— TASK INSTRUCTIONS —
The listing is to be repeated exactly, and its pictures are to be left out.

— DATA BLOCK —
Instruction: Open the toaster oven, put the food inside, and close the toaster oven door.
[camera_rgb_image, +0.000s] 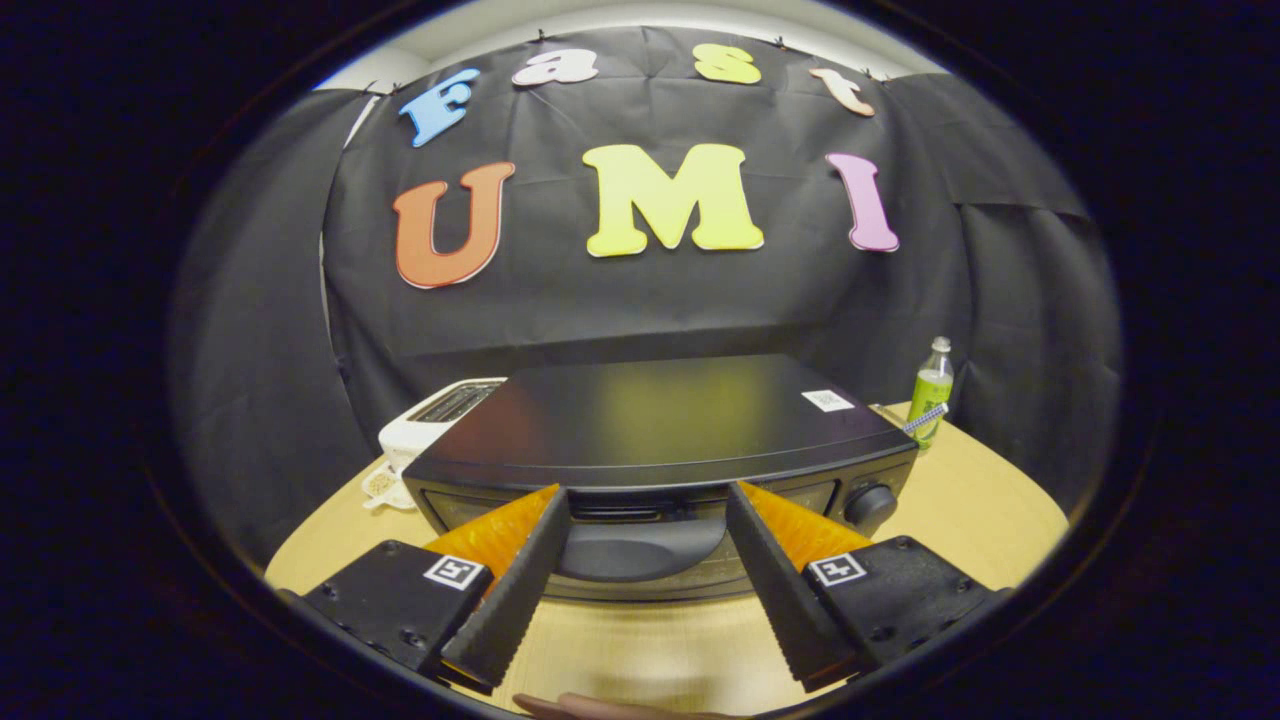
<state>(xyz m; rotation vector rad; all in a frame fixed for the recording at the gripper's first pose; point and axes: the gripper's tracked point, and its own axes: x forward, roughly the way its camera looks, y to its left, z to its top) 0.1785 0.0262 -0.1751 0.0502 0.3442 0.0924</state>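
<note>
1. The toaster oven (660, 420) sits on the wooden table (980, 510), its front facing the gripper (648, 500), its door shut.
2. The gripper's fingers are spread wide with nothing pinched; their tips reach the top edge of the oven's front, one on each side of the door handle (640, 545).
3. The handle is a dark, rounded bar at the top of the door, between the fingers. It looks stiff and smooth, so it may slip; the ribbed finger faces should help.
4. The oven looks heavy enough to stay put, though a sharp tug might slide it on the table.
5. The best hold is likely the handle's middle, pulling outward and down.
6. A knob (868, 503) sits right of the door; a white toaster (440, 420) and a green bottle (931, 390) stand behind.
7. I cannot spot the food.
</note>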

— SOLUTION FOR THIS EXERCISE —
Instruction: Open the toaster oven, put the food inside, and close the toaster oven door.
[camera_rgb_image, +0.000s] 
<state>(xyz m; rotation vector rad; all in a frame fixed for the recording at the gripper's first pose; point and axes: the gripper's tracked point, and its own axes: x forward, roughly the way its camera looks, y to its left, z to its top) 0.1785 0.0262 -0.1751 0.0502 0.3442 0.0924</state>
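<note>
1. The toaster oven (660, 420) sits on the wooden table (980, 510), its front facing the gripper (648, 500), its door shut.
2. The gripper's fingers are spread wide with nothing pinched; their tips reach the top edge of the oven's front, one on each side of the door handle (640, 545).
3. The handle is a dark, rounded bar at the top of the door, between the fingers. It looks stiff and smooth, so it may slip; the ribbed finger faces should help.
4. The oven looks heavy enough to stay put, though a sharp tug might slide it on the table.
5. The best hold is likely the handle's middle, pulling outward and down.
6. A knob (868, 503) sits right of the door; a white toaster (440, 420) and a green bottle (931, 390) stand behind.
7. I cannot spot the food.
</note>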

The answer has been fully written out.